---------- Entries supplied
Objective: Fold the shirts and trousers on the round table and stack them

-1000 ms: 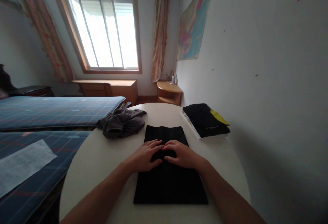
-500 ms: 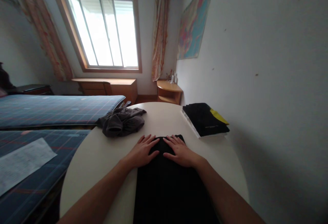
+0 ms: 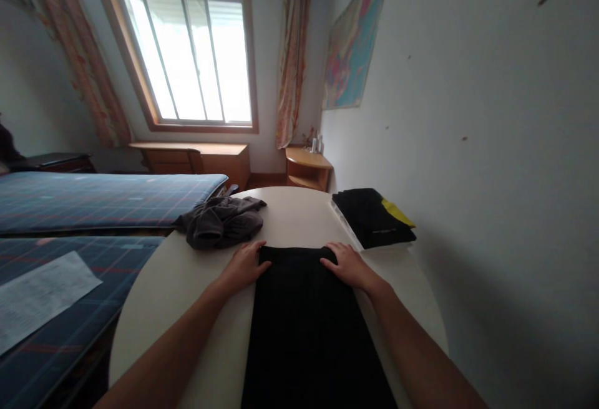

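A long black garment (image 3: 304,322), folded flat, lies down the middle of the round table with its straight far edge facing the window. Its exact kind I cannot make out. My left hand (image 3: 243,265) rests at the far left corner, thumb apart from the fingers and lying on the cloth. At the opposite corner, my right hand (image 3: 349,264) lies in the same way, fingers over the far edge and thumb spread inward. Both hands touch the cloth and look open. The garment's near end runs out of view at the bottom.
On the white round table (image 3: 294,209) a crumpled dark grey garment (image 3: 222,222) lies at the back left. A folded black and yellow garment (image 3: 374,219) in clear plastic sits at the back right, near the wall. Left is a plaid mattress (image 3: 112,200) and a paper sheet (image 3: 47,297).
My hands have slid apart, from the middle of the black garment's far end out to its two corners. The far edge now shows between them, straight and flat.
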`<state>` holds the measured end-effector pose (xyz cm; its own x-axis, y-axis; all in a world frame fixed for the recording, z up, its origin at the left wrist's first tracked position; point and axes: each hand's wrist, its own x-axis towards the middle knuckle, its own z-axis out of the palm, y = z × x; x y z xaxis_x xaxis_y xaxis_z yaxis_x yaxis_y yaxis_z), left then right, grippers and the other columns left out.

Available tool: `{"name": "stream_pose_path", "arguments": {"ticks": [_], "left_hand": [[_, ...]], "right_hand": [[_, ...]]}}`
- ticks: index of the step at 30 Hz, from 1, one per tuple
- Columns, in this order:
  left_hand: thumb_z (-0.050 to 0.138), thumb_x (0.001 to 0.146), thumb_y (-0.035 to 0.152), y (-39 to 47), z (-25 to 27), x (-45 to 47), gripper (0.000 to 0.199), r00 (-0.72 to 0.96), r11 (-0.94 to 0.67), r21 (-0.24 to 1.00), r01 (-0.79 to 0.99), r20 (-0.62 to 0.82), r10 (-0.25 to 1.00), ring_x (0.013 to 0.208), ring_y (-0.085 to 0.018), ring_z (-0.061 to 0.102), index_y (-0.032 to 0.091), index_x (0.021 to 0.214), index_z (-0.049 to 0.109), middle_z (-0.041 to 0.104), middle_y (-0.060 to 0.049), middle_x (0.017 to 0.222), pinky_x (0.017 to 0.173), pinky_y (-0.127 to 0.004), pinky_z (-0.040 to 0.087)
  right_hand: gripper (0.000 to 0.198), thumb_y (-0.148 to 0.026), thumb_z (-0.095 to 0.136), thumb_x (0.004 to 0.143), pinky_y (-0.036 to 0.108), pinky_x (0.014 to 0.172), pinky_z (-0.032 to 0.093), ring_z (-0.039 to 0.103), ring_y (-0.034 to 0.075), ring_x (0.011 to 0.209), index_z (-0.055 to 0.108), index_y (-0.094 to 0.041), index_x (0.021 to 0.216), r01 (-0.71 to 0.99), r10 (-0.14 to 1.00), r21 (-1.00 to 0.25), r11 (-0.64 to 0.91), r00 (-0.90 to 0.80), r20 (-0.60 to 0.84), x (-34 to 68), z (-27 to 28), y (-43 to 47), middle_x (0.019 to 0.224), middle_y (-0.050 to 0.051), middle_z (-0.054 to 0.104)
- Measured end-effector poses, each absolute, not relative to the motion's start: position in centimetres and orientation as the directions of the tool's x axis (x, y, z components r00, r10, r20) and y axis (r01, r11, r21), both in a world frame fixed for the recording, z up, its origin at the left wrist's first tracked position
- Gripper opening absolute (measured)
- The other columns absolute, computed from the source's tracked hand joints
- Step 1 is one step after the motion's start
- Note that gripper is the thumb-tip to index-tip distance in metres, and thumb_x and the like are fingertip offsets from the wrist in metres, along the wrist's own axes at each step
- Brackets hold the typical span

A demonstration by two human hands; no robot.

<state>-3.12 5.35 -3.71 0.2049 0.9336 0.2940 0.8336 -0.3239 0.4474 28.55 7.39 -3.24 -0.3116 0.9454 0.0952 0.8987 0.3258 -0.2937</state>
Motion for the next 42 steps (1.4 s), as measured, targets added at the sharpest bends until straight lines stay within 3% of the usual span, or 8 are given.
{"name": "stream_pose_path", "arguments": {"ticks": [6,12,16,21,27,33,38,42], "left_hand": [[0.07,0.078,0.021,5.7,-4.4,-2.4,0.064,0.125,-0.233,0.579,0.781,0.222,0.967,0.115,-0.03,0.063,0.007,0.137,0.053,0.068,-0.017,0.122,0.103,-0.039,0.046],[0.068,0.077,0.017,5.7,-4.3,-2.0,0.024,0.186,-0.285,0.605,0.744,0.222,0.957,0.1,-0.027,0.065,0.015,0.1,0.074,0.074,-0.009,0.097,0.092,-0.036,0.049],[0.066,0.077,0.016,5.3,-3.9,-2.0,0.02,0.202,-0.294,0.602,0.742,0.218,0.955,0.09,-0.024,0.066,0.015,0.096,0.074,0.073,-0.007,0.094,0.083,-0.031,0.049],[0.064,0.079,0.023,5.1,-3.4,-2.5,0.018,0.202,-0.278,0.687,0.671,0.192,0.96,0.079,-0.021,0.068,0.018,0.094,0.072,0.074,-0.004,0.089,0.071,-0.028,0.049],[0.065,0.082,0.039,5.3,-3.5,-2.5,0.029,0.114,-0.03,0.924,0.382,-0.015,0.993,0.046,-0.013,0.062,0.017,0.1,0.06,0.068,-0.002,0.081,0.042,-0.021,0.041],[0.073,0.081,0.045,4.5,-2.3,-2.1,0.041,0.118,0.133,0.991,0.03,-0.136,0.984,0.074,-0.021,0.075,0.022,0.109,0.052,0.063,-0.004,0.099,0.057,-0.024,0.056],[0.078,0.078,0.04,3.9,-1.0,-2.2,0.04,0.113,0.06,0.979,-0.197,-0.038,0.993,0.1,-0.025,0.07,0.024,0.105,0.055,0.062,-0.003,0.105,0.078,-0.036,0.06],[0.082,0.074,0.034,3.9,-0.6,-2.4,0.043,0.12,0.063,0.932,-0.356,-0.021,0.993,0.111,-0.025,0.065,0.028,0.108,0.056,0.061,-0.001,0.112,0.085,-0.041,0.059]], "right_hand": [[0.05,-0.045,0.06,0.087,0.042,0.105,0.038,0.051,0.032,0.124,0.062,-0.014,0.125,0.915,0.97,-0.322,0.243,-0.227,0.087,29.2,-2.8,7.5,0.133,0.016,0.059],[0.029,-0.023,0.06,0.082,0.033,0.095,0.046,0.062,0.024,0.105,0.065,-0.014,0.109,0.841,0.96,-0.464,0.279,-0.256,0.112,29.6,-2.2,7.5,0.114,0.013,0.067],[0.03,-0.026,0.063,0.081,0.031,0.081,0.05,0.067,0.022,0.089,0.067,-0.016,0.109,0.774,0.967,-0.586,0.241,-0.244,0.076,30.2,-1.7,7.3,0.101,0.01,0.073],[0.02,-0.034,0.07,0.078,0.029,0.069,0.051,0.069,0.023,0.078,0.07,-0.016,0.085,0.733,0.98,-0.657,0.174,-0.198,0.038,30.7,-1.6,7.4,0.087,0.008,0.074],[0.034,-0.038,0.064,0.085,0.023,0.04,0.045,0.062,0.012,0.044,0.056,-0.019,0.112,0.466,0.987,-0.881,-0.084,-0.08,-0.136,30.0,-1.3,6.9,0.101,0.008,0.069],[0.048,-0.056,0.062,0.086,0.029,0.055,0.057,0.074,0.02,0.066,0.044,-0.029,0.122,0.227,0.974,-0.964,-0.136,-0.147,-0.172,29.4,0.0,5.9,0.113,0.007,0.064],[0.046,-0.06,0.067,0.082,0.038,0.085,0.055,0.073,0.022,0.094,0.047,-0.031,0.112,0.046,0.974,-0.996,0.073,-0.216,0.061,29.1,0.4,5.8,0.095,-0.002,0.063],[0.044,-0.059,0.071,0.079,0.043,0.094,0.05,0.066,0.022,0.107,0.05,-0.034,0.108,-0.072,0.964,-0.982,0.175,-0.191,0.186,29.1,0.5,6.0,0.095,-0.003,0.061]]}}
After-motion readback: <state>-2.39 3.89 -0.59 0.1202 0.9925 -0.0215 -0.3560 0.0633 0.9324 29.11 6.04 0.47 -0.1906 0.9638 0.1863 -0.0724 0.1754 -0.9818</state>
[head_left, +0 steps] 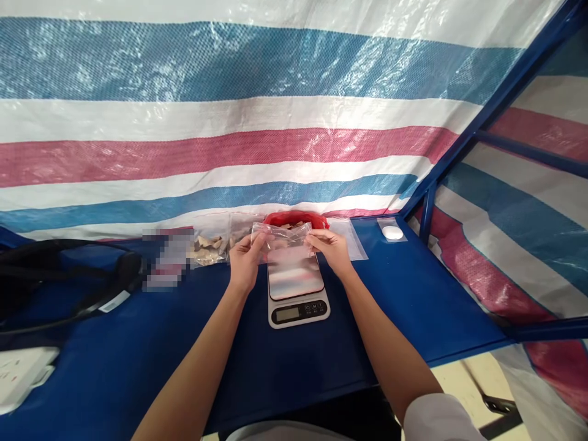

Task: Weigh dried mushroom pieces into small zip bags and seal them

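A clear plastic bag (285, 235) is stretched between my two hands, above the far end of a digital kitchen scale (296, 278). My left hand (245, 260) pinches the bag's left edge, and my right hand (331, 248) grips its right edge. The bag looks flat, with nothing visible inside. Behind it stands a red bag (296, 217) with light brown dried pieces in it, partly hidden. To the left of my left hand lies a clear bag of pale brown dried slices (210, 250). The scale's plate is bare, and its display shows no readable figures.
On the blue table (184, 349), a black headset-like strap (124, 275) lies at left, with a white power strip (25, 376) nearer me. A flat clear bag (351, 239) and a small bag with a white object (392, 233) lie right. Striped sheeting (229, 147) and blue frame bars (427, 211) enclose the table.
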Demonstrator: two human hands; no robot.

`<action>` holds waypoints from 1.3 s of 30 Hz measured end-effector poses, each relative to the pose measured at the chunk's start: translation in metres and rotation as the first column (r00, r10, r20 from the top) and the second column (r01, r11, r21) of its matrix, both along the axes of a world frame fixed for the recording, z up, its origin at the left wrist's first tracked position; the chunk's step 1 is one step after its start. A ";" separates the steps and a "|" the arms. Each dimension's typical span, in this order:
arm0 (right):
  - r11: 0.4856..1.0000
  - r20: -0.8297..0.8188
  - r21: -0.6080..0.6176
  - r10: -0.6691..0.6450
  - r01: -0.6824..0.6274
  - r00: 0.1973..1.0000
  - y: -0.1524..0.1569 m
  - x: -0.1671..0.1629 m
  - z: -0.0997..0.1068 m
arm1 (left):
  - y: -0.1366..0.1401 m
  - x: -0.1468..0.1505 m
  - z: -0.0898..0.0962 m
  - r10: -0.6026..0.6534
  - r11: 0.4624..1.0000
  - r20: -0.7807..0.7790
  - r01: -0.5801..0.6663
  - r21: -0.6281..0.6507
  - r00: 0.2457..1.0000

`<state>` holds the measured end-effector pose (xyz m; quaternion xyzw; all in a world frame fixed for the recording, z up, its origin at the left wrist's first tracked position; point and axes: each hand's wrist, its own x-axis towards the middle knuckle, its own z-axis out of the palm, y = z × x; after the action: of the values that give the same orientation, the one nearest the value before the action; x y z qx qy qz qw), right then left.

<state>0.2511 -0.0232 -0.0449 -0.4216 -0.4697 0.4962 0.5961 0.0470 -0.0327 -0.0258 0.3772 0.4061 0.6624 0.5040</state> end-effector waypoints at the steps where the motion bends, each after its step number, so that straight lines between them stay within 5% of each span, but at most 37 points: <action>1: 1.000 0.017 0.010 0.005 -0.005 1.000 -0.001 0.001 -0.001 | -0.001 -0.002 -0.001 -0.006 1.000 -0.015 0.006 0.011 1.000; 29: 0.999 0.106 -0.037 0.017 -0.013 0.994 -0.008 0.013 -0.004 | -0.006 -0.020 -0.004 -0.193 0.979 -0.164 0.179 -0.094 0.967; 34: 0.998 0.169 0.017 0.064 -0.068 0.984 -0.009 0.013 0.000 | -0.003 -0.037 0.020 -0.174 0.983 -0.448 0.178 -0.034 0.877; 37: 0.992 0.202 0.031 0.112 -0.120 0.973 -0.008 0.010 0.004 | 0.003 -0.038 0.042 -0.169 0.976 -0.659 0.218 -0.007 0.733; 39: 0.987 0.240 0.032 0.147 -0.160 0.960 -0.006 0.007 0.008 | 0.009 -0.033 0.056 -0.275 0.945 -0.710 0.320 -0.074 0.648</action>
<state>0.2577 -0.0293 -0.0370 -0.4245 -0.5812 0.4751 0.5063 0.0142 -0.0240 0.0299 0.6791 0.4818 0.3847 0.3983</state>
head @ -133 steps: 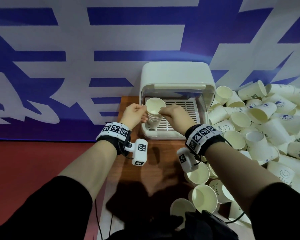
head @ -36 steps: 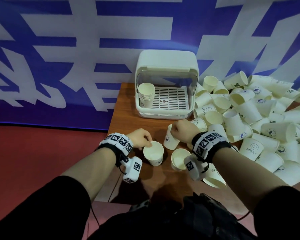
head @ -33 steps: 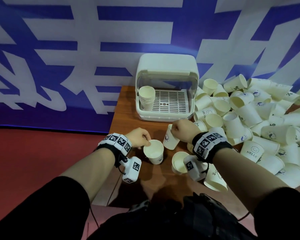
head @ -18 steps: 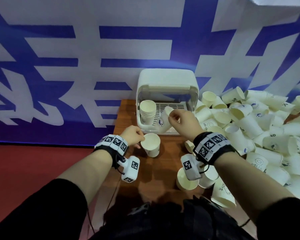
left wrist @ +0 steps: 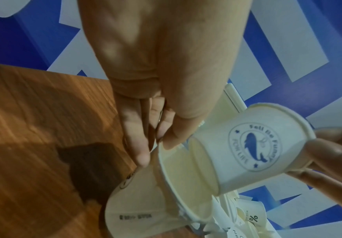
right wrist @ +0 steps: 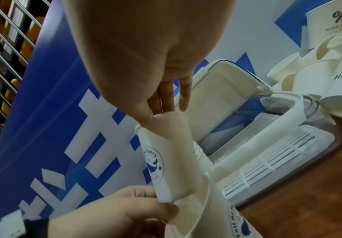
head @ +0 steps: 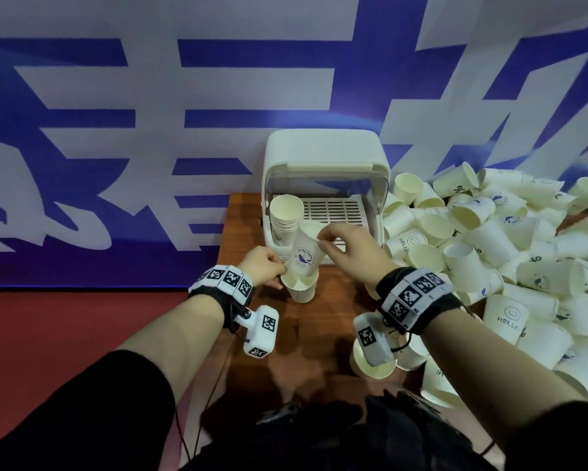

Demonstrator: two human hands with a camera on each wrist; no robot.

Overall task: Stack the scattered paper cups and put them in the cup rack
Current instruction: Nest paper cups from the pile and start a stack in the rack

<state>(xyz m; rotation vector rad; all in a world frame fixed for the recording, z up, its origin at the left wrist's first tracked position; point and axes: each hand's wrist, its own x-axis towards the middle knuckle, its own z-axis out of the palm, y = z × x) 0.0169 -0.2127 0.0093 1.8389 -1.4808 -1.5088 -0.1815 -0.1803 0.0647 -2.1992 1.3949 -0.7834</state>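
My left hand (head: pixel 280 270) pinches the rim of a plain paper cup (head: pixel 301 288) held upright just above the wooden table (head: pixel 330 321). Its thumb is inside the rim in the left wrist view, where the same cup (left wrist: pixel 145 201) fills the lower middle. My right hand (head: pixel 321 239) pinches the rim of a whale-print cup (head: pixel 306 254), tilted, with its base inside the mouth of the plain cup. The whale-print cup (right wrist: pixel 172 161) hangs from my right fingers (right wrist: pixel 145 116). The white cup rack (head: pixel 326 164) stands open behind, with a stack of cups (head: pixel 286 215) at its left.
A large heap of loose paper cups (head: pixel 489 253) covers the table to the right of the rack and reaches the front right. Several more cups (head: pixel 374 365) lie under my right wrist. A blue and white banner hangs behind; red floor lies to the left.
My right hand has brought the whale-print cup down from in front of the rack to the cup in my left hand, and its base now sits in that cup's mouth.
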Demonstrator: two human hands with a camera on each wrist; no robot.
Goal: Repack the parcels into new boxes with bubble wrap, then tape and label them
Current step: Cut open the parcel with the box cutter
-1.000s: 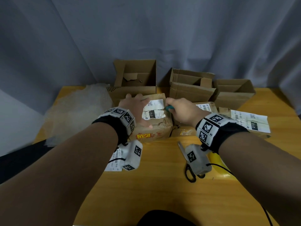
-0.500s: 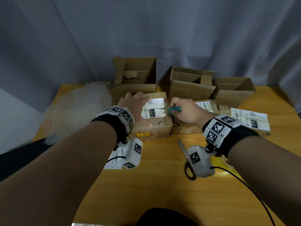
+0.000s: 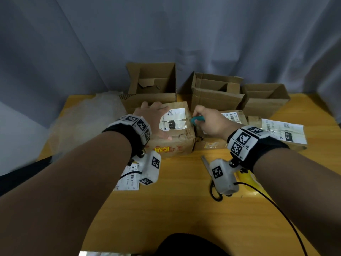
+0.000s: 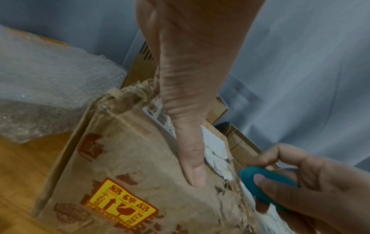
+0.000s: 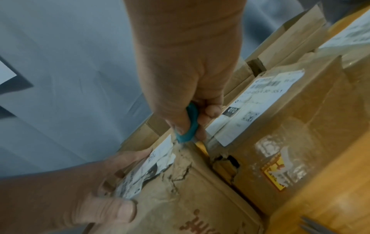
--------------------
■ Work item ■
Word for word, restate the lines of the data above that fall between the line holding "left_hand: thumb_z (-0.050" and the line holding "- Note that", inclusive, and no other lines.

■ Result below ■
  left_hand: thumb_z (-0.050 to 0.138), thumb_x (0.001 to 0.146), thumb_y (-0.035 to 0.152), y (-39 to 47), z (-25 to 27), x (-45 to 47), gripper (0.000 to 0.199), r00 (-0.72 to 0.96), r11 (-0.94 to 0.67), r21 (-0.24 to 1.00), r01 (-0.79 to 0.99), r20 (-0.62 to 0.82), r10 (-0.25 to 1.00), ring_x (0.013 to 0.208), ring_y (-0.085 to 0.018), ring_z (-0.061 to 0.102), index_y (-0.032 to 0.091), index_x (0.021 to 0.214), index_z (-0.049 to 0.109), middle_z (-0.041 to 0.104), middle_y (-0.060 to 0.049), middle_x (0.017 to 0.222), pinky_x (0.017 to 0.173), pinky_y (-0.127 to 0.004), pinky_z (-0.040 to 0.087)
  right_hand: gripper (0.000 to 0.198), thumb_y (-0.148 to 0.026), thumb_z (-0.095 to 0.136), thumb_x (0.004 to 0.143), pinky_y (-0.036 to 0.108), pinky_x (0.014 to 0.172), pinky_z (-0.032 to 0.093), ring_z (-0.039 to 0.103), ring_y (-0.034 to 0.075), ring_x (0.011 to 0.209), index_z (-0.055 to 0.108), index_y (-0.094 to 0.041), index_x (0.021 to 0.216), r01 (-0.71 to 0.99), r10 (-0.14 to 1.00), r21 (-1.00 to 0.25), r11 (-0.64 to 0.91), r00 (-0.90 to 0.80), r20 (-0.60 to 0.84), x (-34 to 68), z (-27 to 28), y (-43 to 47), middle_x (0.019 to 0.224), middle_y (-0.050 to 0.051), middle_z (-0.054 to 0.104)
- Measured end-effector poses, each absolute, not relative to the motion's start: position in centimetres and orientation as the directions of the tool's x axis (x, y, z components r00, r10, r20) and y axis (r01, r11, r21), both in a world frame fixed for the recording, z up, its origin at the left wrist's first tracked position
- Gripper opening absolute (measured)
- The other columns absolute, computed from the source's tracked hand joints
- Step 1 is one step after the motion's start
- Note that gripper is the thumb-tip to index-tip distance in metres, and thumb_x and the like are fingertip offsets from the wrist in metres, along the wrist's own axes at each step

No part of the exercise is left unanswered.